• no. 1

    Anything, Anywhere, Anytime

    The digital age has ushered in more than just advanced technology. The advent of wireless devices, cloud computing, virtual servers and applications, blockchain and virtual reality technologies, as well as ideas incubating at the University level and Palo Alto garages, is changing society in myriad ways and at light speed. These changes impact all facets of our daily lives, from transportation, communication and work environment, to economics, education and warfare. Such change and progress is accompanied by both opportunity, as well as pitfalls. Investors will be challenged to understand the intricacies of such advanced technologies, and just as importantly, its long term impact on companies, industries and society in general. The race used to belong to the swift, it now belongs to the swift, knowledgable and thoughtful.
  • no. 2

    Climate Change

    Its causes may be up for debate, but climate change is upon us and will impact investors for years to come. Changing weather patterns impact such things as food production, infrastructure needs, energy development, migration, water availability and transportation, to name just a few. These challenges will transcend economic considerations and spill over into the political, security and human capital arenas. Expect the global discussion and debate to intensify as emerging economies assume a larger role in consumer consumption and energy production and use. The latter will be front and center as such economies consider the pros and cons of generating power via nuclear, coal, oil, gas, solar and wind. Each of these sources have its selling points and challenges, as well as distinct political considerations. Change is in the air -- watch, read, listen and consider before investing.
  • no. 3

    Global Population

    According to United Nations projections, 2016 represents a milestone -- for the first time since 1950, the world's advanced economies will see a decline in their combined working-age populations.
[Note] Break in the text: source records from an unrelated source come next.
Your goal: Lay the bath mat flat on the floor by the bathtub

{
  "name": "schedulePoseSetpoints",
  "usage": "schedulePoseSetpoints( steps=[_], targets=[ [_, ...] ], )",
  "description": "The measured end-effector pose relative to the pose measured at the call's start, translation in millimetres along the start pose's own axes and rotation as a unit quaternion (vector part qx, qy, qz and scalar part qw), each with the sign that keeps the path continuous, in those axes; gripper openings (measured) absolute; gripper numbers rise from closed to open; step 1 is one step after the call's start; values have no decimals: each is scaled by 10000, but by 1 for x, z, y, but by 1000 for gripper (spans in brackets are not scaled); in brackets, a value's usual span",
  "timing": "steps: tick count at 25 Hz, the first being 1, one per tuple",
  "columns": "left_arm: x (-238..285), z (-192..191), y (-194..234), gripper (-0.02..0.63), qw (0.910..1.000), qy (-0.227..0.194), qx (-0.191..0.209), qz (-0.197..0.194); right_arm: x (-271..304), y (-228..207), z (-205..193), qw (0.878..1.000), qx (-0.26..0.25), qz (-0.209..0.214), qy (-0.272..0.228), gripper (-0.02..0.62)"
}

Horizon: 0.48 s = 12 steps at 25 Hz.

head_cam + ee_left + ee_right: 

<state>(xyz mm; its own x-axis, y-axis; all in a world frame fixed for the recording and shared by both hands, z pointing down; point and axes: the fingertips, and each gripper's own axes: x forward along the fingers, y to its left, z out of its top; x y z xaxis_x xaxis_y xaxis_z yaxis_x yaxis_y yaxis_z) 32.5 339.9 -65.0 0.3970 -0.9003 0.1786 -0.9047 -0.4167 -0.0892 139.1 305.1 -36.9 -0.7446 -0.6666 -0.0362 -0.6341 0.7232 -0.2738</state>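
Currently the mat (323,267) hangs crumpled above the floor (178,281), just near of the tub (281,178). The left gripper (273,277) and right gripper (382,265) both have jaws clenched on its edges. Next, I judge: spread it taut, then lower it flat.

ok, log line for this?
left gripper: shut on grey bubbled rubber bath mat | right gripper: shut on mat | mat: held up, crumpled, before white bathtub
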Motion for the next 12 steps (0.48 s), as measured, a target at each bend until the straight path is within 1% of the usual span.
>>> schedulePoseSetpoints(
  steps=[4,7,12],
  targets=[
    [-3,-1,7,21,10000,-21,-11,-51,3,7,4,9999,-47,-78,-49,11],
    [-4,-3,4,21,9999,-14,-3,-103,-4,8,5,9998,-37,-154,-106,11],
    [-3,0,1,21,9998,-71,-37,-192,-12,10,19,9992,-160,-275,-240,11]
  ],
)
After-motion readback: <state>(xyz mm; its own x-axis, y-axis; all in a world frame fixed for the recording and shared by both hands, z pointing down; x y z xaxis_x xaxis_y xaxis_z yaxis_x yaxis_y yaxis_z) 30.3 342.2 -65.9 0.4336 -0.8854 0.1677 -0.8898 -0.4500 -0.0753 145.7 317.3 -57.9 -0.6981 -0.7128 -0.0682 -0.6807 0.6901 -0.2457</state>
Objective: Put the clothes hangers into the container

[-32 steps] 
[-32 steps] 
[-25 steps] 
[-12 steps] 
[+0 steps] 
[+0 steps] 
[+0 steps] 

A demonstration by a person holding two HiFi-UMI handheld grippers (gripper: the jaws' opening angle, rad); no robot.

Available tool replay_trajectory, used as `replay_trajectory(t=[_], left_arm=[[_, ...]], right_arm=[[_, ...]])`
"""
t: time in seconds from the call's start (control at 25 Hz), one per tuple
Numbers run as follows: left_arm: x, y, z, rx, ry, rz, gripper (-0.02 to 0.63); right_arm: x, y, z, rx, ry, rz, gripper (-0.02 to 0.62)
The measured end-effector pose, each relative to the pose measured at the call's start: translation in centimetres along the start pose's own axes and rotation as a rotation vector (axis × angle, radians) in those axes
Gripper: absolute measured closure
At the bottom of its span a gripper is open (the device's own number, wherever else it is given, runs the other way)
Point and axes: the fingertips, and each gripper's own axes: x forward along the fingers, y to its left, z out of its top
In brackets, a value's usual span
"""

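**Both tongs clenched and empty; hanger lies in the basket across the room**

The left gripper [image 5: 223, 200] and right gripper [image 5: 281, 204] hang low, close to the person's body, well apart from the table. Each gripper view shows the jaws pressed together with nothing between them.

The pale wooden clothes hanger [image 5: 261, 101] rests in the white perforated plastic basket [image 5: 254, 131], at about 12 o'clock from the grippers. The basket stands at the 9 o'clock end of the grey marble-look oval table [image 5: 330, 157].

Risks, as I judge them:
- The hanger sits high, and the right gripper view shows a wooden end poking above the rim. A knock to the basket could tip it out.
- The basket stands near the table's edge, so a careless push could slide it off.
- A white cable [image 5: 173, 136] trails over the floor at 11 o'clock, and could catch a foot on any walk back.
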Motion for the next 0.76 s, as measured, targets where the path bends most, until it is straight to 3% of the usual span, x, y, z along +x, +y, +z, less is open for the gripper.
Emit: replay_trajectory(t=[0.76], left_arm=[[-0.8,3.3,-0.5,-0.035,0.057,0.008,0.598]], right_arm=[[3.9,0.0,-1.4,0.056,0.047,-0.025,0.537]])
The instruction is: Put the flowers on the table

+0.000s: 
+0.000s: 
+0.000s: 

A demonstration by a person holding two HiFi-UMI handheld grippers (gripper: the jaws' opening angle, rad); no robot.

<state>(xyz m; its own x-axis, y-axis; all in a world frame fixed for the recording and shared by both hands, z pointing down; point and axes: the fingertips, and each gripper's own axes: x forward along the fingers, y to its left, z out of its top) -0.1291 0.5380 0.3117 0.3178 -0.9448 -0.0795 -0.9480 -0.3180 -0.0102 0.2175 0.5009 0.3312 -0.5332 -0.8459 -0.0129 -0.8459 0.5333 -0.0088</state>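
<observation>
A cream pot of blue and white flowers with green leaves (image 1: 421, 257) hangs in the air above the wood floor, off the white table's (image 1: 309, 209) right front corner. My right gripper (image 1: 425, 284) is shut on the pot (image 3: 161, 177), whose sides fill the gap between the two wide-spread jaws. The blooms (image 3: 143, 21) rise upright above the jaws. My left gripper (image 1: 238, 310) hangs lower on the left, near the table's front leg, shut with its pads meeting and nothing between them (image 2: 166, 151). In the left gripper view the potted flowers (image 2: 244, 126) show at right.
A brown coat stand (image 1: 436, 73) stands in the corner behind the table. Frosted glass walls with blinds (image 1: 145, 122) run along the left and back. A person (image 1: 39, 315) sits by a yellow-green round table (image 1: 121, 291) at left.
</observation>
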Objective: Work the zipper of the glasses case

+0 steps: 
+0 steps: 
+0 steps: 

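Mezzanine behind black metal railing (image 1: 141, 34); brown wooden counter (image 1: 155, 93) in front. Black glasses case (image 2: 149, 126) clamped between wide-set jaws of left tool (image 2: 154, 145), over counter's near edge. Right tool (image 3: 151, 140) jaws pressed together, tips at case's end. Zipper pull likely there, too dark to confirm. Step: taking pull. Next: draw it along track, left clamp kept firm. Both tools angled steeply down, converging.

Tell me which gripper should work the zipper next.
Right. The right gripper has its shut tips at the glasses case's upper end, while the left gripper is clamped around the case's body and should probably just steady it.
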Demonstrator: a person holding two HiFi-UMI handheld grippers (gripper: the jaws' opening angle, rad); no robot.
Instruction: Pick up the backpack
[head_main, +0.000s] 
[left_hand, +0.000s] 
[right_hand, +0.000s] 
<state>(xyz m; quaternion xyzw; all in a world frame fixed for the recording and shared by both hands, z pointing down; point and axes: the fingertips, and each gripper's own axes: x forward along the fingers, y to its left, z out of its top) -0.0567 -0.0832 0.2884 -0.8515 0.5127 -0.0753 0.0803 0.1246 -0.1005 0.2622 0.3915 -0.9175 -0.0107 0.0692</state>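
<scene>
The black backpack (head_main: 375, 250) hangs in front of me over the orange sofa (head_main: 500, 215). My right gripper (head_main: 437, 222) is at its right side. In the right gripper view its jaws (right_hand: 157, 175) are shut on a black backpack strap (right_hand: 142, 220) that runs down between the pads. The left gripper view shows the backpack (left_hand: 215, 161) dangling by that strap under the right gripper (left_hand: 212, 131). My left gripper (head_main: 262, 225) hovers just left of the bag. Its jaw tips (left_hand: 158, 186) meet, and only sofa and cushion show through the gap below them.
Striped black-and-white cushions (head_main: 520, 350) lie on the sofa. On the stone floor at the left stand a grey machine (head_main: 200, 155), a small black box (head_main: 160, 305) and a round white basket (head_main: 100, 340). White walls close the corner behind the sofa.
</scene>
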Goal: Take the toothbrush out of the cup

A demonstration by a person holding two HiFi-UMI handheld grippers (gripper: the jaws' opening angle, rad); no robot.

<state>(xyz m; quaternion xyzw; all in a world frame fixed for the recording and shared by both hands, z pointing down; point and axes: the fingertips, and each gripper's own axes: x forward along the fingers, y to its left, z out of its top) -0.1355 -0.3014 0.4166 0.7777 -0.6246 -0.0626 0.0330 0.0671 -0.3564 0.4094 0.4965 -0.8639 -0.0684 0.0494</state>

The projections expect a 5% shrinkage by 2050. Essentially the byproduct of two long term trends: increasing lifespans and decreasing fertility, the resultant demographics will impact consumption, employment, income and growth. For example, as baby boomers head into retirement, there's concern that certain occupations will suffer from both lack of qualified workers and the brain-drain associated with such departures. The absence of knowledge transfer from older to younger employees can impact companies, as well as entire industries. Another example resides in consumption patterns, generally shifting from consumption of goods to consumption of services like healthcare, travel and downsized living arrangements. Experienced investors know that demographics are a powerful trend that can impact many industries going forward. It should be noted that the U.S., given the size of the Millennial generation, is well positioned in the long run as this large demographic asserts itself politically, socially and economically.
  • no. 4

    Government Debt & Taxes

    The 2008/9 global financial meltdown resulted in an unprecedented level of monetary easing around the world. Our own Fed's balance sheet ballooned to over $4 trillion, as Japan and the European Union joined the party. Additionally, many state governments here in the U.S. have taken on debt and pension obligations that will be challenging to digest. Add in the long term obligations of social security, medicare and medicade, and you begin to wonder how we'll pay for it all. Traditionally, it has come from two sources: taxation and borrowing. We're not sure where the market-driven boundaries of the latter reside, but suffice it to say that you can't borrow your way to prosperity without growth. What this indicates to us is that taxes are headed higher, which in turn will impact various industries, as well as tax-payer behavior. While not necessarily a bad thing, higher taxes will have important implications in the years to come.
  • no. 5

    Healthcare Revolution

    When it comes to healthcare, it's the tale of two cities. On one hand we are witnessing a healthcare revolution as we learn more about the human genome, RNA and its derivatives, the role of proteins and the application of advanced technology to some of our thorniest challenges. The age of individualized medicine is near and will usher in new understandings and therapies that were just pipe-dreams a short ten years ago. While all of this is exciting and undoubtedly leads to investment opportunities, as a country, we are saddled with an antiquated healthcare delivery and payment system that is in need of serious reform. Efforts are underway but investors should not be naive about the political and entrenched industry obstacles to such reformation. However, the trend is inevitable and slowly gaining momentum. To summarize: both cities offer investment opportunities of varying degrees. The former is chock full of richly valued companies grabbing for the brass ring, while the latter has many new entrants, that if successful, will richly reward patient investors.

Last but not least, don't underestimate the power of the Millennials, born between 1981 and 1997, and some 87 million strong. These digital natives are highly social, determined to make the world a better place, and operate on their own timetable. Larger and more diverse than the baby boom generation, this generation will redefine consumption, politics, media, transportation, relationships and a host of other activities over time. This is not your father's generation!